Exercise >>
Please give back each entry below unaltered, leaving the pictures out.

Supplied information >>
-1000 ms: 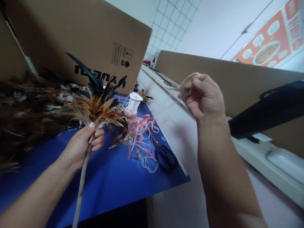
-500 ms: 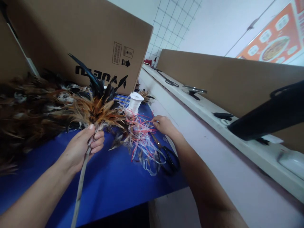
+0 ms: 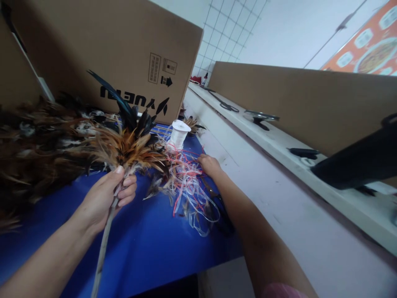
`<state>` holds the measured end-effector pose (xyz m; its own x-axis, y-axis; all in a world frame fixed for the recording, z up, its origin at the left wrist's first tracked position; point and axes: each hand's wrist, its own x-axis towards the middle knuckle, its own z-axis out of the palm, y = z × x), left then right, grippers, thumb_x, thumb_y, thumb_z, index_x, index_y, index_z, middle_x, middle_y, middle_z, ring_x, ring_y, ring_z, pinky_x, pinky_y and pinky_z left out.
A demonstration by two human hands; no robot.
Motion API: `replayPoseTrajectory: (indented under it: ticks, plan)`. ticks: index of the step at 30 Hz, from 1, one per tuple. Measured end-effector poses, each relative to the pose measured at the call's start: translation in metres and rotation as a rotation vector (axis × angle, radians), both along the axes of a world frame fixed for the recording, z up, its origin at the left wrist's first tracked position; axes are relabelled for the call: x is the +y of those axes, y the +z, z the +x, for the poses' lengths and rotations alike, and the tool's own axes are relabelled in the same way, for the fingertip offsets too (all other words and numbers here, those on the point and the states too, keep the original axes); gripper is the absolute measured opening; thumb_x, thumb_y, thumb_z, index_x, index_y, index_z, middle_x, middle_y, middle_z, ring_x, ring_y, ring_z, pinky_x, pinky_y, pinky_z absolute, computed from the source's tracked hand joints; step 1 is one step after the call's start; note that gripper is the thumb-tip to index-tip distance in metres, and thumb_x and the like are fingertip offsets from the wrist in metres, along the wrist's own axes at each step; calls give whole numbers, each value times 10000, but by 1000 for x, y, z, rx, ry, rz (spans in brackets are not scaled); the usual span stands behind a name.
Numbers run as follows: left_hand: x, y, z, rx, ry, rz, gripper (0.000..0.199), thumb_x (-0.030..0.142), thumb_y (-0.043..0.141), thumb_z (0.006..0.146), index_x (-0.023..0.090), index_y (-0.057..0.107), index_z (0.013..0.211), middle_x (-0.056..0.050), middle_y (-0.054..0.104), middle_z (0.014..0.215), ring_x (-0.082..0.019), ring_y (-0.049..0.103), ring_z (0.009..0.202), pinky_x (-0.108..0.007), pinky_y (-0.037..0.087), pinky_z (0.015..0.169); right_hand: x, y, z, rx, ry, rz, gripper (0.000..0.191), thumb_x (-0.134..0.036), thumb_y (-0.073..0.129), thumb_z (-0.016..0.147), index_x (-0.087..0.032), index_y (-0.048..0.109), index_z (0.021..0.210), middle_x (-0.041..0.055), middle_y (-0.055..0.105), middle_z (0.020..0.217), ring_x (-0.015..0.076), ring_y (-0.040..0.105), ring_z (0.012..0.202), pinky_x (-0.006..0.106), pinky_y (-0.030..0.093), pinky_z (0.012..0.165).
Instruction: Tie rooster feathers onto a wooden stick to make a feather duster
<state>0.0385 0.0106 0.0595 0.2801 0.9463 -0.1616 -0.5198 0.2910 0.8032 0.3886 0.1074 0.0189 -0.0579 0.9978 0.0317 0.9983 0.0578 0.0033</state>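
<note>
My left hand [image 3: 107,194] is wrapped round the stick of a feather duster [image 3: 127,145], just under its brown, orange and black feathers. The bare stick [image 3: 104,248] slants down toward the bottom of the view. At the right edge of a tangle of red and clear plastic string [image 3: 189,178], my right hand [image 3: 210,165] is closed, its fingertips against red strands. Whatever it pinches is hidden. A white spool [image 3: 179,134] stands behind the tangle. Dark-handled scissors [image 3: 221,207] lie partly under my right forearm.
A heap of brown feathers [image 3: 46,153] covers the left side of the blue tabletop [image 3: 149,248]. A large cardboard box [image 3: 124,45] rises behind. Along the right, a white ledge [image 3: 273,157] carries a glass lid [image 3: 262,116], another pair of scissors [image 3: 229,107] and a black cylindrical object [image 3: 356,161].
The view has shifted slightly. My right hand has curled inward beside the string, and its forearm covers more of the scissors. My left hand keeps its hold on the duster.
</note>
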Motion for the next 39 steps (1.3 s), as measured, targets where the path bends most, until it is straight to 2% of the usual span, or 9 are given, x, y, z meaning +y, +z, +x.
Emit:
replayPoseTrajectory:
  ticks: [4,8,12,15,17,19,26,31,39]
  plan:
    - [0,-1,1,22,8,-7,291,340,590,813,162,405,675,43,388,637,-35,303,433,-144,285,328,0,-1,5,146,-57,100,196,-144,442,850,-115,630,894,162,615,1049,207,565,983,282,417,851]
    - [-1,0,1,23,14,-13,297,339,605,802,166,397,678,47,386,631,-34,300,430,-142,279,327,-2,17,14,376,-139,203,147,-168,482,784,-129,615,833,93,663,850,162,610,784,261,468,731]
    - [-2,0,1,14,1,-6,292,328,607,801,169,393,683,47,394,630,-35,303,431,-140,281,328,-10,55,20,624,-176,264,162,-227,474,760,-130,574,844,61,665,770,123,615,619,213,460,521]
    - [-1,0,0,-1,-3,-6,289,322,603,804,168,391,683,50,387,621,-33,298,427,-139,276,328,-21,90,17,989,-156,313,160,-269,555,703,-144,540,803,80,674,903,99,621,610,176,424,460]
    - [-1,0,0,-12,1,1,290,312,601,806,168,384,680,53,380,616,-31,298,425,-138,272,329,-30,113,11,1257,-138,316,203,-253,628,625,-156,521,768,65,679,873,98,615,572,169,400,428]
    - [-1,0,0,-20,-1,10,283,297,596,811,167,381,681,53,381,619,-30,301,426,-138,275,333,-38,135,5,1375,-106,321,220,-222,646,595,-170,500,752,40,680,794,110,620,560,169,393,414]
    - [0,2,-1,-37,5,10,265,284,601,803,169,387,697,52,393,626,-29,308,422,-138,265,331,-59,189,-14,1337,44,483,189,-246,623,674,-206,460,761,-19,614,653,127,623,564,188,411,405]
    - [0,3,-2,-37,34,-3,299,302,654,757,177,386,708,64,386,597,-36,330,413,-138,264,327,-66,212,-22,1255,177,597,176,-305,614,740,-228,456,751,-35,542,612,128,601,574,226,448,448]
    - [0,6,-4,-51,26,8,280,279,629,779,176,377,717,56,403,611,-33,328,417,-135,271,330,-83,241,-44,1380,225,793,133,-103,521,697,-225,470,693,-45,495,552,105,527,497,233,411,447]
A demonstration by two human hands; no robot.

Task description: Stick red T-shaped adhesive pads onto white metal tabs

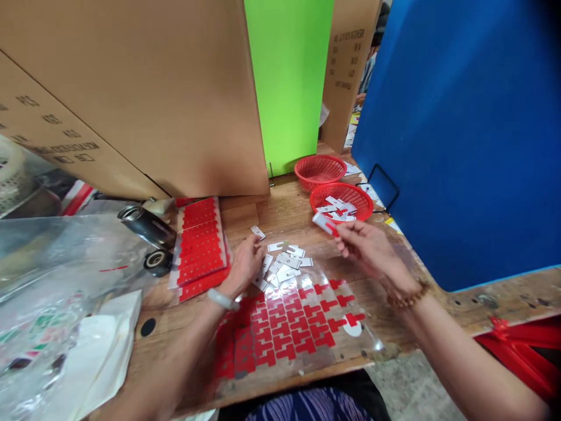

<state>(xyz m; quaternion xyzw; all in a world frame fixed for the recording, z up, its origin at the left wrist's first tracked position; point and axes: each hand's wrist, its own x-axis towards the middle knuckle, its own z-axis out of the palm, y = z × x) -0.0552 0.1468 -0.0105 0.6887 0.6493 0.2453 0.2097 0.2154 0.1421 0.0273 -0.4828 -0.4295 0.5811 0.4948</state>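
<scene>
My right hand (368, 248) pinches a small white plate with a red sticker (325, 224), just in front of the lower red basket (366, 204), which holds several similar pieces. My left hand (248, 260) is at the left edge of a pile of white slotted plates (287, 261); its fingertips are near a single plate (258, 233), and whether they touch it is unclear. Nearer my body lies a clear sheet (350, 345) with rows of red T-shaped stickers (300, 318). Both wrists are over the table.
Another red basket (319, 169) sits behind the first. Red sticker sheets (199, 240), a dark flask (149, 227) and plastic bags (65, 257) lie left. Cardboard (175, 88), a green panel (289, 82) and a blue panel (473, 128) stand behind and right.
</scene>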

Exercise response >>
-1000 ms: 
-500 ms: 
+0 ms: 
`<state>` holds the measured end-effector pose (xyz m; its own x-axis, y-axis; all in a world frame fixed for the recording, z up, its origin at the left wrist's first tracked position; point and axes: each hand's wrist, its own x-axis towards the middle knuckle, its own z-axis out of the palm, y = z × x), left then right, grippers, thumb_x, thumb_y, thumb_z, index_x, index_y, index_z, middle_x, middle_y, middle_z, ring_x, ring_y, ring_z, pinky_x, pinky_y and pinky_z left out.
A demonstration by two human hands; no robot.
Motion API: `replayPoseTrajectory: (indented under it: ticks, plan)`. ticks: index of the step at 30 Hz, from 1, one per tuple. Measured end-effector poses, each relative to the pose measured at the call's start: translation in metres and rotation as a rotation vector (axis × angle, radians), both along the axes of a world frame fixed for the recording, z up, its origin at the left wrist's first tracked position; axes are relabelled for the call: x is the +y of those axes, y the +z, z the +x, for the poses' lengths and rotations alike, and the tool's own axes are relabelled in the same way, for the fingertip offsets too (all other words and numbers here, those on the point and the states too, keep the original axes); gripper is the absolute measured opening; thumb_x, thumb_y, thumb_z, index_x, index_y, index_z, middle_x, middle_y, middle_z, ring_x, ring_y, ring_z, pinky_x, pinky_y, pinky_z absolute, computed from the source's tracked hand joints; step 1 is one step after the call's start; note that gripper is the thumb-tip to index-tip distance in metres, and thumb_x and the like are fingertip offsets from the wrist in metres, along the wrist's own axes at each step; calls give whole numbers, each value times 10000, but by 1000 for x, y, z, rx, ry, rz (spans in brackets are not scaled); the usual span stands behind a name.
Numbers run as follows: left_hand: x, y, z, rx, ry, rz, gripper (0.000..0.199), thumb_x (-0.030..0.142), thumb_y (-0.043..0.141), thumb_z (0.006..0.146), index_x (-0.023..0.090), index_y (-0.057..0.107), index_z (0.013..0.211), middle_x (-0.056..0.050), middle_y (-0.054..0.104), middle_z (0.014..0.215), ring_x (-0.082..0.019), ring_y (-0.049..0.103), ring_z (0.009..0.202), pinky_x (-0.108..0.007), pinky_y (-0.037..0.087), pinky_z (0.015..0.169); right_hand: x, y, z, rx, ry, rz, gripper (0.000..0.191), thumb_x (-0.134..0.036), thumb_y (-0.073..0.129), thumb_z (-0.016..0.147), index_x (-0.087..0.032), index_y (-0.048..0.109), index_z (0.021..0.210), middle_x (-0.041..0.055), middle_y (-0.055..0.105), middle_z (0.020..0.217), ring_x (-0.015..0.076), ring_y (-0.040..0.105), ring_z (0.012..0.202), pinky_x (-0.006..0.106), pinky_y (-0.030..0.093), pinky_z (0.012..0.165).
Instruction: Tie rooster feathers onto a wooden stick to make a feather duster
<state>0.0385 0.0106 0.0595 0.2801 0.9463 -0.1616 -0.5198 0.2910 0.8032 0.3886 0.1074 0.0189 -0.0579 0.9978 0.0317 0.9983 0.0578 0.0033</state>
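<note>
My left hand [image 3: 107,194] is wrapped round the stick of a feather duster [image 3: 127,145], just under its brown, orange and black feathers. The bare stick [image 3: 104,248] slants down toward the bottom of the view. At the right edge of a tangle of red and clear plastic string [image 3: 189,178], my right hand [image 3: 210,165] is closed, its fingertips against red strands. Whatever it pinches is hidden. A white spool [image 3: 179,134] stands behind the tangle. Dark-handled scissors [image 3: 221,207] lie partly under my right forearm.
A heap of brown feathers [image 3: 46,153] covers the left side of the blue tabletop [image 3: 149,248]. A large cardboard box [image 3: 124,45] rises behind. Along the right, a white ledge [image 3: 273,157] carries a glass lid [image 3: 262,116], another pair of scissors [image 3: 229,107] and a black cylindrical object [image 3: 356,161].
The view has shifted slightly. My right hand has curled inward beside the string, and its forearm covers more of the scissors. My left hand keeps its hold on the duster.
</note>
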Motion for the next 39 steps (1.3 s), as measured, targets where the path bends most, until it is straight to 2% of the usual span, or 9 are given, x, y, z meaning +y, +z, +x.
Emit:
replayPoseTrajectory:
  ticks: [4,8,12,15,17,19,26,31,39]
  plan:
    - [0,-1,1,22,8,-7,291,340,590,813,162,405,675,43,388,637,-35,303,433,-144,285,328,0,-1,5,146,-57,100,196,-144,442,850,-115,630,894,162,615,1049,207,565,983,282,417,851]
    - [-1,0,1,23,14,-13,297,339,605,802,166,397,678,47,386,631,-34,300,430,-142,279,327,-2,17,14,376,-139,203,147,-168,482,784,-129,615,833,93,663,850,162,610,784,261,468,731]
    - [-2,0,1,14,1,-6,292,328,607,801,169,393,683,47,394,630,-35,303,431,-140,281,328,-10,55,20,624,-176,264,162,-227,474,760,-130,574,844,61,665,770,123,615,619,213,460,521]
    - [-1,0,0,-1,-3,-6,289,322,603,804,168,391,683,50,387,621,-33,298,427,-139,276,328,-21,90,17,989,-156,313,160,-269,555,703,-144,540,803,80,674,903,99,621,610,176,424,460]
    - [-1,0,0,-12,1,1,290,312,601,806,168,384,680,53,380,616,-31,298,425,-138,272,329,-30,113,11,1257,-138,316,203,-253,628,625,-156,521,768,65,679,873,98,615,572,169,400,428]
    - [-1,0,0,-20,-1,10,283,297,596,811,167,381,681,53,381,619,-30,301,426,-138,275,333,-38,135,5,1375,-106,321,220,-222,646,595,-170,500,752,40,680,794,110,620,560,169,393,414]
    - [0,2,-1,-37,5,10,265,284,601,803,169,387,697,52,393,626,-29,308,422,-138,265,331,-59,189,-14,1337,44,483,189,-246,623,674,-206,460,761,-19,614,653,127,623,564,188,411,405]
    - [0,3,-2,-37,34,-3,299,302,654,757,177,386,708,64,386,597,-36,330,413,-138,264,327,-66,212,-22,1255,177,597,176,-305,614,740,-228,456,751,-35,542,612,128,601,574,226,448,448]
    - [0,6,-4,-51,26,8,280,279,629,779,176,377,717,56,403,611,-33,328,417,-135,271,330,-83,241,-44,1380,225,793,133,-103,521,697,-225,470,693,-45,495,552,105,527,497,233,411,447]
A demonstration by two human hands; no robot.

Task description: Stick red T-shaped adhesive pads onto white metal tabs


<state>(xyz m; quaternion xyzw; all in a world frame fixed for the recording, z up, its origin at the left wrist's first tracked position; point and axes: each hand's wrist, its own x-axis towards the middle knuckle, its own z-axis out of the palm, y = z × x) -0.0552 0.1468 -0.0105 0.6887 0.6493 0.2453 0.2097 0.2154 0.1421 0.0273 -0.4828 -0.4295 0.5811 0.4948</state>
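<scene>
My right hand (368, 248) pinches a small white plate with a red sticker (325, 224), just in front of the lower red basket (366, 204), which holds several similar pieces. My left hand (248, 260) is at the left edge of a pile of white slotted plates (287, 261); its fingertips are near a single plate (258, 233), and whether they touch it is unclear. Nearer my body lies a clear sheet (350, 345) with rows of red T-shaped stickers (300, 318). Both wrists are over the table.
Another red basket (319, 169) sits behind the first. Red sticker sheets (199, 240), a dark flask (149, 227) and plastic bags (65, 257) lie left. Cardboard (175, 88), a green panel (289, 82) and a blue panel (473, 128) stand behind and right.
</scene>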

The exercise has been finished.